- Task:
For the data below, please report each line where the word "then" is found.

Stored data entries
=== Begin Enclosure ===
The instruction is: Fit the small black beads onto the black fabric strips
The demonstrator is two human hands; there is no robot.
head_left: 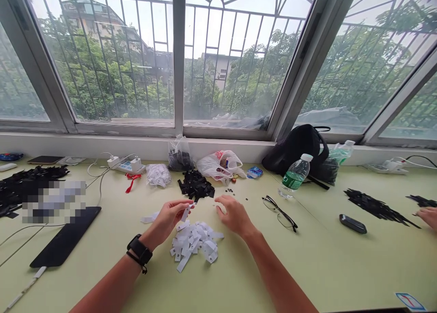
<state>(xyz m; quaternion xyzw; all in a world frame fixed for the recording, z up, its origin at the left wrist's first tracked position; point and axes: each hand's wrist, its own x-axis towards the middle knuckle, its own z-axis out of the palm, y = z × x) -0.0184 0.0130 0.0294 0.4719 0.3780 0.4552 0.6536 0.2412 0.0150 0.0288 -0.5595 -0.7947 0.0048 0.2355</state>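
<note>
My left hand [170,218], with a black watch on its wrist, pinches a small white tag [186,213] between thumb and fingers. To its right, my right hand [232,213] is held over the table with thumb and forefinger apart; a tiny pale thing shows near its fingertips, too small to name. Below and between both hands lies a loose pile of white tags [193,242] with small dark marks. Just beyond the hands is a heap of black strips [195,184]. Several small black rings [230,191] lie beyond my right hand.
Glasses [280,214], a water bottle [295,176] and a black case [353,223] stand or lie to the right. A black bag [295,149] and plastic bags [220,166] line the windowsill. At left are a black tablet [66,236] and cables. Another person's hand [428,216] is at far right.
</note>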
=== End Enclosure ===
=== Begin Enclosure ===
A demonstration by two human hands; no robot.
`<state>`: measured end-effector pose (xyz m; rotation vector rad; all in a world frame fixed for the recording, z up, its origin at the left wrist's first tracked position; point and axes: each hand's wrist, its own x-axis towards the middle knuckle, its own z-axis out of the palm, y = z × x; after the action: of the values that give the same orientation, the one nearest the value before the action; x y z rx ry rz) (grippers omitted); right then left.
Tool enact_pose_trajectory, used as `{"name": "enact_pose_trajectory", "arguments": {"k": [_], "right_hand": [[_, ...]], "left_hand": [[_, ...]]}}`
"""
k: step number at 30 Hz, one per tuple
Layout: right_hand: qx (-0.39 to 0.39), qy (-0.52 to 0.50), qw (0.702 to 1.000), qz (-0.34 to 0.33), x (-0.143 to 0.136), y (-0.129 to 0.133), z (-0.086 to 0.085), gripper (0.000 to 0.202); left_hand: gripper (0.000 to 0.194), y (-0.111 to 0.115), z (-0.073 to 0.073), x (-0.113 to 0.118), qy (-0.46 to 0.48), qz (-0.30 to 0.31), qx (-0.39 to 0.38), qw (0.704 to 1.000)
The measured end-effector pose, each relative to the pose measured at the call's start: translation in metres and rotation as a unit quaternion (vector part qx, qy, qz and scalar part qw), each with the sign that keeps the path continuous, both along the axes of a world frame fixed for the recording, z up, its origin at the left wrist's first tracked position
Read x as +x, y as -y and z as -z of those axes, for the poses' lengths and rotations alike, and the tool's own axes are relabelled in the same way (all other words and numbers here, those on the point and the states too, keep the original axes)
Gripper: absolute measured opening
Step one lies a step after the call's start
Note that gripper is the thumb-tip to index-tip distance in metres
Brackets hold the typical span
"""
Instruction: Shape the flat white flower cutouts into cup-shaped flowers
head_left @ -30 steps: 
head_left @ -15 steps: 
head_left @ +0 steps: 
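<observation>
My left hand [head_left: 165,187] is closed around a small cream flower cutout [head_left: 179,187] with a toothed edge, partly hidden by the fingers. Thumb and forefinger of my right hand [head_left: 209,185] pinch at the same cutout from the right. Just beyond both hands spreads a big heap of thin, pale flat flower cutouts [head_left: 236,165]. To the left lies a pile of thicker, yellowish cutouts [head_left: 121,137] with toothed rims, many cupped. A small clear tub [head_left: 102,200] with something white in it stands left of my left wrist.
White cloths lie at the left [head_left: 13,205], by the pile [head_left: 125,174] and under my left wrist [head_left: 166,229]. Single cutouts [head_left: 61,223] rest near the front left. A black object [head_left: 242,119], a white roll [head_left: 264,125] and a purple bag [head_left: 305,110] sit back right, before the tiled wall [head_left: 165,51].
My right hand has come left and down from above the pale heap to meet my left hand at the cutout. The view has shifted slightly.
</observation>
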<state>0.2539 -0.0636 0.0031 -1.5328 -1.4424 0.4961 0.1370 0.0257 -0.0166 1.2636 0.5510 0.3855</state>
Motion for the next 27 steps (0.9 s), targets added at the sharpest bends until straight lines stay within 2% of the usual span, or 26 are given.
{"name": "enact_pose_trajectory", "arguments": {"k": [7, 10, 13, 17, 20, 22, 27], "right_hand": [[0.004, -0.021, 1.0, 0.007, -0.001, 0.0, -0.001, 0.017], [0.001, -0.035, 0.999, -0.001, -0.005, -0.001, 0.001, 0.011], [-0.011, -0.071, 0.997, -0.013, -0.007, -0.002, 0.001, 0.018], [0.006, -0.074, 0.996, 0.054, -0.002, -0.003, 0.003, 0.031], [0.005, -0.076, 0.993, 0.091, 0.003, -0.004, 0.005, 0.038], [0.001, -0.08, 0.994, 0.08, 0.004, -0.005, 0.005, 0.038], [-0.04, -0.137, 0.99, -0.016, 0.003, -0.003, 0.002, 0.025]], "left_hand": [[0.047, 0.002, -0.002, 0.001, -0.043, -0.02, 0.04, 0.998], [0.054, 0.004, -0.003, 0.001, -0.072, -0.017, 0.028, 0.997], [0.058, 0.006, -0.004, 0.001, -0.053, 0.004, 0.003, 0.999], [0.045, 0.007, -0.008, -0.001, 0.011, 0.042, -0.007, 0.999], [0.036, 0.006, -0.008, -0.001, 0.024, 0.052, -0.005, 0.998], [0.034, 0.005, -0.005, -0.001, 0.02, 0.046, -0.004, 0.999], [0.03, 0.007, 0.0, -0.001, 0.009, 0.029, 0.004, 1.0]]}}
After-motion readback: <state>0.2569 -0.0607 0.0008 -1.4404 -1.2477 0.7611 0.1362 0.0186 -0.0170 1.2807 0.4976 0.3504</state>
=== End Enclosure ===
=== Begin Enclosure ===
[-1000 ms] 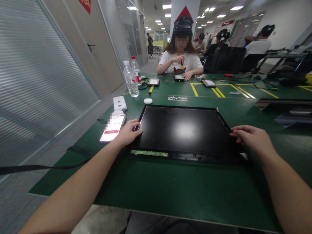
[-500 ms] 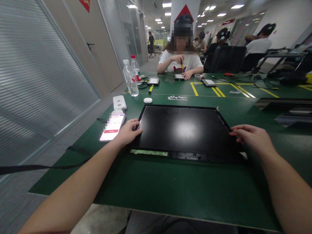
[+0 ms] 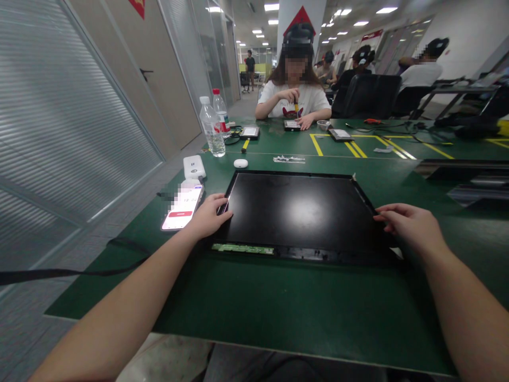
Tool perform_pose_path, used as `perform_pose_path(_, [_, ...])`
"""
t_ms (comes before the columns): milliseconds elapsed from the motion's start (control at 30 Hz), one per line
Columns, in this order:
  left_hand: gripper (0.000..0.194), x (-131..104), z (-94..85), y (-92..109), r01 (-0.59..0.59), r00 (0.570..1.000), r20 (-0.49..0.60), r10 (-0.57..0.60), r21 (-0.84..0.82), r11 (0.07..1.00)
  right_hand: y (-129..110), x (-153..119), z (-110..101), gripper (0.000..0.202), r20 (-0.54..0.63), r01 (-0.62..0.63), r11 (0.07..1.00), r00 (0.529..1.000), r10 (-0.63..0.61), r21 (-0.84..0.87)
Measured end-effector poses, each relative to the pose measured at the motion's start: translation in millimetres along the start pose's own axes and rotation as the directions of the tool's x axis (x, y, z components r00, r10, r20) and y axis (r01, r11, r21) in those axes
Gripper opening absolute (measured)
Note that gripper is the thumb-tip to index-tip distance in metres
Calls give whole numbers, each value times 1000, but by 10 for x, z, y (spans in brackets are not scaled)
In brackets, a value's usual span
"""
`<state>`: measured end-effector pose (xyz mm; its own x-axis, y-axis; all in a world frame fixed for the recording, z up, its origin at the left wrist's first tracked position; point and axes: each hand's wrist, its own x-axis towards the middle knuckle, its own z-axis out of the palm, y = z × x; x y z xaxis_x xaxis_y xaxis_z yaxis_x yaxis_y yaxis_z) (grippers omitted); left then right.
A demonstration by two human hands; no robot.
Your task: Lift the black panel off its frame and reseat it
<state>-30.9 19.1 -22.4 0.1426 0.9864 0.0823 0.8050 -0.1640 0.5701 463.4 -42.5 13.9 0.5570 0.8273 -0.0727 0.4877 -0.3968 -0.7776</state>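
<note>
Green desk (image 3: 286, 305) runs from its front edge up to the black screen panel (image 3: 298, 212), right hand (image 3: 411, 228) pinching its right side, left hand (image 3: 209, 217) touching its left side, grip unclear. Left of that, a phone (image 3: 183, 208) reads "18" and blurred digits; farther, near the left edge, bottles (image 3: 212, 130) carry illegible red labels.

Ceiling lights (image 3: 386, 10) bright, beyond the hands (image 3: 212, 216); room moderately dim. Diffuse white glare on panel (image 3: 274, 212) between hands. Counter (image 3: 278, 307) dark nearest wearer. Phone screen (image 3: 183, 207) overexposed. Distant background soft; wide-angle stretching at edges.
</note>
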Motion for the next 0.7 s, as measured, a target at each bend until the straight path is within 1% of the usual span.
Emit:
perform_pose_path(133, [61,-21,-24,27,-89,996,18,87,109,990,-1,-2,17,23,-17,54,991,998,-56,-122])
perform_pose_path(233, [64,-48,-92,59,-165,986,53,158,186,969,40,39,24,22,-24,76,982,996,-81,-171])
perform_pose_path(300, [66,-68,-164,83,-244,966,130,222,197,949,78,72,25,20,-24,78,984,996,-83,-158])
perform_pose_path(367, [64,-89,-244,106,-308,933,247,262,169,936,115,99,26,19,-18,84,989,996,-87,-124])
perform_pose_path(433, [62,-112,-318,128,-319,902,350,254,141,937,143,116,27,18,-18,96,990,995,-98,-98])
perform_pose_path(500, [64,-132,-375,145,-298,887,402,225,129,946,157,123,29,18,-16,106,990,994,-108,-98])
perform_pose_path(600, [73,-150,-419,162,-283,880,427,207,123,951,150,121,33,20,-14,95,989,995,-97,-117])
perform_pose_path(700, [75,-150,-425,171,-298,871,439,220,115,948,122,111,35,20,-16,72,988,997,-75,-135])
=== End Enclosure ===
- Answer:
`<state>`: measured end-effector pose (xyz m; rotation vector rad; all in a world frame fixed for the recording, z up, its origin at the left wrist's first tracked position; point and axes: each hand's wrist, its own x-axis towards the middle knuckle, its own z-axis out of the palm, y = z × x; after the action: of the values that give the same orientation, the one nearest the value before the action; x y z rx ry rz) (grippers omitted); right then left.
`<state>`: measured end-effector pose (xyz mm; its own x-axis, y-axis; all in a world frame fixed for the recording, z up, its origin at the left wrist's first tracked position; point and axes: each hand's wrist, its own x-axis towards the middle knuckle, its own z-axis out of the palm, y = z × x; x y z xaxis_x xaxis_y xaxis_z yaxis_x yaxis_y yaxis_z) (grippers omitted); left then right.

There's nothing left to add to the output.